Zonation of vegetation
At any latitude, as one goes up a mountain, provided that the vertical rise is sufficient, there is a zonation of climates which reflects the major climatic zonation throughout the world from the equator to the poles. Correspondingly, there is a zonation of vegetation belts as one rises up the mountain-side, so that a mountain compresses into a short space conditions and resulting vegetation types which on the flat would be spaced out over thousands of miles. Obviously there are local variations depending on the situation of the mountain. In certain tropical mountains, rain forest gives way to various levels of montane forest vegetation with progressively lower canopy levels, above which come heaths of tussocky grasses and sedges with gigantic woody treelike forms of genera which in temperate climes are small herbaceous plants. African examples of this gigantism include the tree, a gigantic member of the groundsel family which grows to a rosette of cabbagelike leaves and a flowering spike, and giant lobelias which can be as much as 6m (20ft) tall.
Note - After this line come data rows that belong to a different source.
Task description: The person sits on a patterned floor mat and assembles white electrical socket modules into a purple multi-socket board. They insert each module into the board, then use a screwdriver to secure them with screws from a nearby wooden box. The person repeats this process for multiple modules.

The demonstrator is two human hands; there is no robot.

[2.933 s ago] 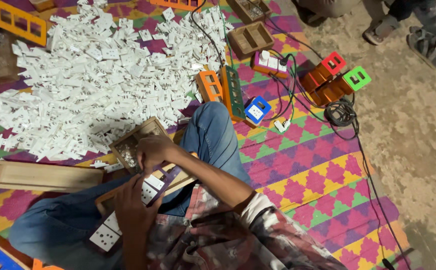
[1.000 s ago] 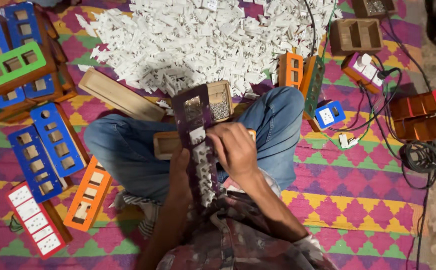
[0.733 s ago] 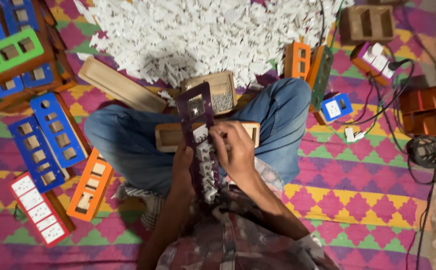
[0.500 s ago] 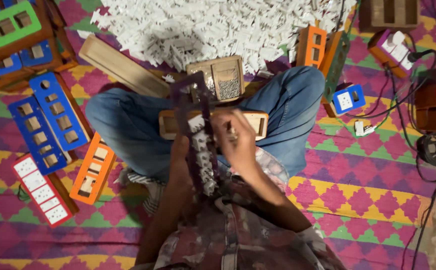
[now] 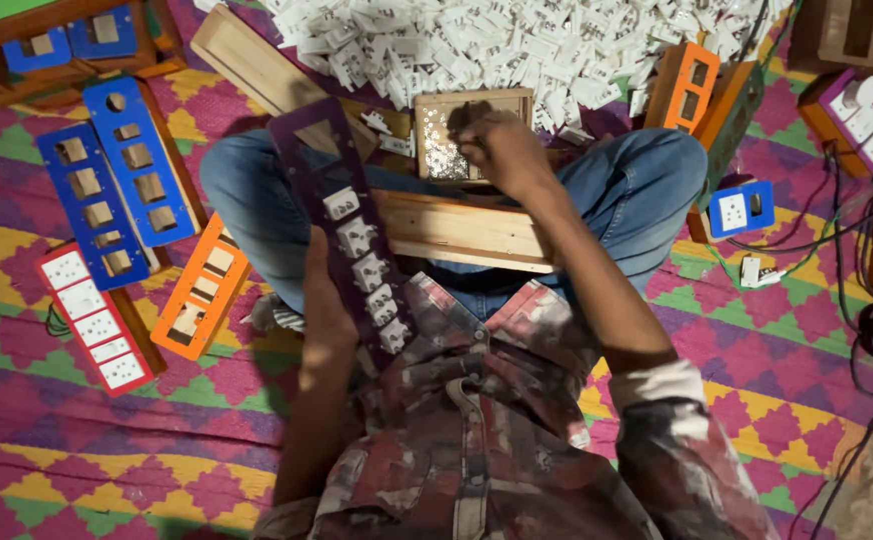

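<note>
Here, my left hand [image 5: 325, 300] is bent in close to my chest, fingers wrapped behind the long purple switch plate [image 5: 349, 225], gripping it near its lower end. The plate tilts up and away from me, its upper end reaching over my left knee, with a row of white switches [image 5: 365, 268] set in its lower half and empty cut-outs above. My right arm stretches forward across my lap, and my right hand [image 5: 502, 155] hangs knuckles-up over the small wooden tray [image 5: 440, 135] of tiny screws, fingertips curled down into its right side; whether they pinch anything I cannot tell.

A wooden block [image 5: 462, 230] lies across my thighs between the two hands, just beside the plate's right edge. Past the tray, the heap of white switch parts [image 5: 517, 45] covers the floor mat right up to my knees, so there is little room forward. On my left, blue plates [image 5: 117, 180], an orange plate [image 5: 202, 290] and a red plate with white sockets [image 5: 92, 320] lie close together on the patterned mat [image 5: 77, 460], the orange one touching my thigh. On my right sit a small blue socket box [image 5: 742, 208] and tangled cables [image 5: 857, 270]. The mat nearest my left elbow is open.
</note>
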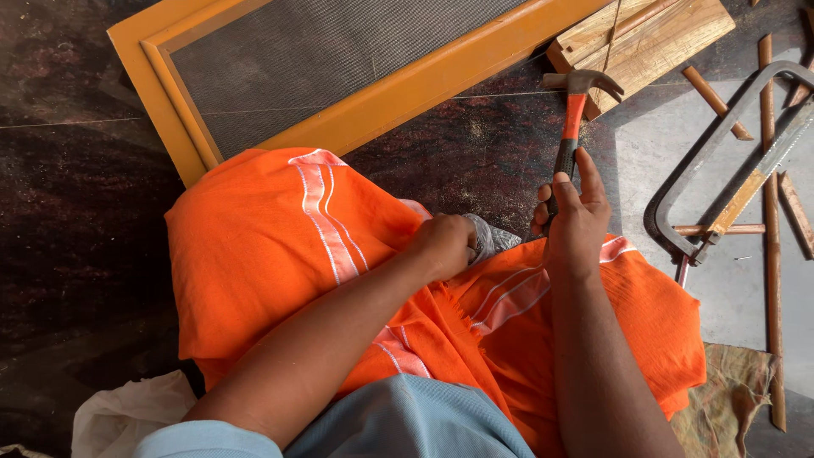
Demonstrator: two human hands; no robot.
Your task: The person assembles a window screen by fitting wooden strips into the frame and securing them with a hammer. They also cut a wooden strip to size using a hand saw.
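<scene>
My right hand grips the black-and-red handle of a claw hammer, whose steel head points away from me over the dark floor. My left hand is closed on a small crumpled grey plastic packet that rests on the orange cloth with white stripes over my lap. The two hands sit close together, a few centimetres apart. What is inside the packet is hidden.
An orange-painted wooden frame with grey mesh lies on the dark stone floor ahead. A wooden block lies beyond the hammer. A hacksaw and several thin wooden strips lie at the right. A white cloth sits at bottom left.
</scene>
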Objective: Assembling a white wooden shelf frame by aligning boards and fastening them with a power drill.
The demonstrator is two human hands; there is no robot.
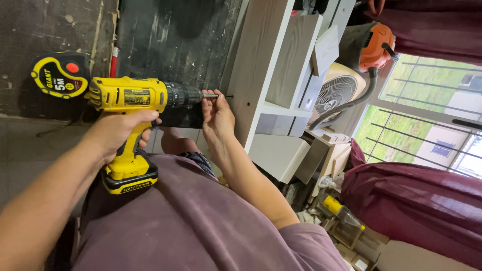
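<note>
My left hand grips the handle of a yellow and black cordless drill with a battery pack at its base. The drill points sideways at the edge of a grey wooden panel. My right hand pinches the thin metal bit just past the chuck. The bit's tip meets the panel's edge. I cannot tell whether a screw sits on the tip. My purple shirt fills the bottom of the view.
A yellow and black tape measure lies on the dark floor behind the drill. Past the panel stand more boards, a beige fan, an orange vacuum with a grey hose, maroon curtains and a barred window.
</note>
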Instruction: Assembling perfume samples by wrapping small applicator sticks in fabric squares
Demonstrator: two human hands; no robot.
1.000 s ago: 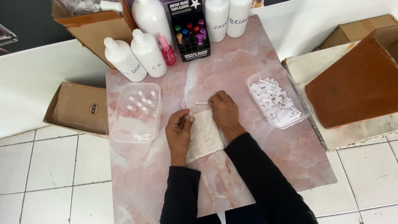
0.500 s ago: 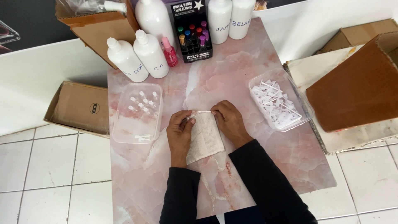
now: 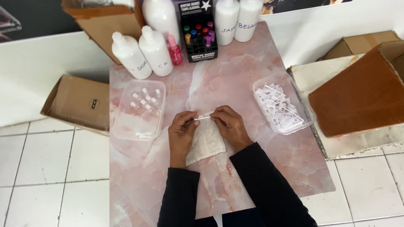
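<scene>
At the far left of the frame an open cardboard box (image 3: 78, 103) lies on the tiled floor, just beside the left edge of the pink marble board (image 3: 235, 80). On the board, left of centre, stands a clear plastic tray (image 3: 141, 110) with some small vials in it.

My left hand (image 3: 182, 133) is at the centre of the frame, and its fingertips pinch one end of a small clear tube (image 3: 203, 118). The tube lies level between my two hands, over a white cloth (image 3: 206, 143) on the board. My right hand (image 3: 229, 126) is closed on the other end. I judge that I am joining or separating two parts of this tube; the next move needs a small, straight pull or push along it, with both pinches firm, because the piece is thin and slippery.

To the right, a second clear tray (image 3: 283, 103) holds many thin white sticks, near the right edge of the board. A brown box (image 3: 362, 94) lies further right.

At the top of the frame white bottles (image 3: 143, 52) stand close together, so free room is mostly in the middle and the lower part of the board.
</scene>
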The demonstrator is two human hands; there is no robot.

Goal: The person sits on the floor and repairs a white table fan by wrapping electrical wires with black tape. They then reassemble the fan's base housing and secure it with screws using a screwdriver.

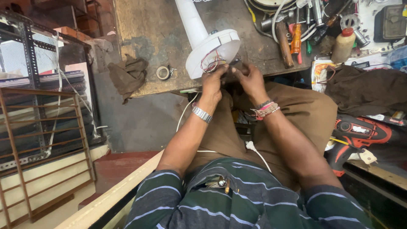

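White plastic fan base (212,53) lies tipped on the worn table (152,38); left hand (213,82) pinches its red wires (210,63), right hand (250,78) fingers clamp a dark tool (235,64). Wiring work; steady grip needed.

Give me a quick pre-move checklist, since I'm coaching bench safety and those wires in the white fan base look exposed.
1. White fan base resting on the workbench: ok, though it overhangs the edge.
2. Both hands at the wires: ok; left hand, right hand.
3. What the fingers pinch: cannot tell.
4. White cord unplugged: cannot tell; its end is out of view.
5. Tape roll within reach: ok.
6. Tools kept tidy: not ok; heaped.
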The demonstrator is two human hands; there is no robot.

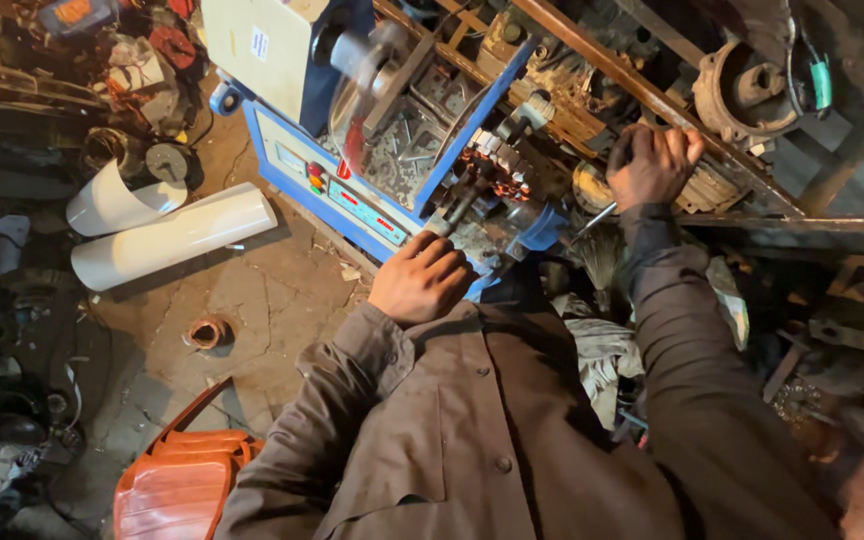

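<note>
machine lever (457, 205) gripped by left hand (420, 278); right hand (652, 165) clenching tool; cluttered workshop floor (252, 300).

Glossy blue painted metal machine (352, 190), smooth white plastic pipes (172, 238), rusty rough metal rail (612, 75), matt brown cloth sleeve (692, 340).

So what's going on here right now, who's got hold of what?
A person in a brown shirt stands over a blue and cream machine. The left hand rests closed on the machine's front edge, beside a dark lever; whether it grips the lever is unclear. The right hand is wrapped round a black handle up by a rusty metal bar. On the floor to the left lie two white pipes and an orange plastic chair.
</note>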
Gnarled heather trees occur too, draped in lichens and drooping over beds of mosses and liverworts. This phenomenon of gigantism occurs both in equatorial African and South
American mountain systems, though the plants involved are of different families and genera. Above this zone comes the alpine zone of low-growing flowering plants and lichens, and finally the zone of permanent snow and ice is reached.
Despite minor local variation, the harsh environmental factors which a plant must face at high altitudes are the same the world over, and as a consequence widely-separated plant species, which are quite un-rclated to one another and whose lowland-dwelling relatives do not look at all alike, have evolved into similar forms as adaptations to similar environmental pressures. This is true of many of the un-related alpine plants which have adopted the widespread cushion form. Such ‘convergent evolution’ is responsible for the strong parallels which can be drawn between the high altitude flora of two very separate mountain systems, for example the Andes and the East African ranges. Convergent evolution from such dissimilar origins is not hard to understand when one remembers that evolution is accelerated by spontaneous mutations which are more likely to occur under the following conditions: extremes of heat or cold, radiation, oxygen deficiency. All these factors are present at high altitudes and thus the higher one goes, the greater the potential for genetic change will be.
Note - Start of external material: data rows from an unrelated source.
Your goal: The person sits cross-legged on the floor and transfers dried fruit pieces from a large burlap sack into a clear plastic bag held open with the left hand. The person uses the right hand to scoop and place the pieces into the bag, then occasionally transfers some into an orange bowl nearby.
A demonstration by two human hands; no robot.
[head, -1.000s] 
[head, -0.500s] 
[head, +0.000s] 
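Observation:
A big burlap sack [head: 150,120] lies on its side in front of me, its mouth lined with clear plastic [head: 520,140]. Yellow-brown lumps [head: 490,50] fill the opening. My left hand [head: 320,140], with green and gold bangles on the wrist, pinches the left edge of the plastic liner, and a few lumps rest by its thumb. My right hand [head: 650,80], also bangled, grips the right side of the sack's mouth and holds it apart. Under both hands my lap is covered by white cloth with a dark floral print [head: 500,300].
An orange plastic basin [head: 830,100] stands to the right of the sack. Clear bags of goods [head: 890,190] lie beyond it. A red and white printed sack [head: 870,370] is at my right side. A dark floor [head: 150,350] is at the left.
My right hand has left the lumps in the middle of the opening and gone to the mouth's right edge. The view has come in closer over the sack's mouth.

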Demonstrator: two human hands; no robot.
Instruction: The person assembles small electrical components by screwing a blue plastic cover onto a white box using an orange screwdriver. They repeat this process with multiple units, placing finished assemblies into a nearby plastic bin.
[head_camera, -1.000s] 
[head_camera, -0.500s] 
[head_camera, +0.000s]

Alpine plants also show another noteworthy feature: many of them also occur in arctic regions north of the tree boundary. Plants such as the snow gentian, Gentiana nivalis, the mountain avens, Dryas octopetala, the rockfoil
Saxifraga stellaris and the moss campion, Silene acaulis, belong in this arctic—alpine category. The Rockies share, in fact, as many as 65 species of flowering plants with the North American arctic. It is thought that this disjunct distribution arose when advancing ice forced the arctic flora southwards, and upon its retreat certain of the returning arctic species encountering mountain ranges became established at high altitudes, finding conditions there as suitable for their particular adaptations as farther north on the flat. Both environments are comparable in their severity; in both the survival of living things is poised on a knifeedge, a delicate balance between death and survival.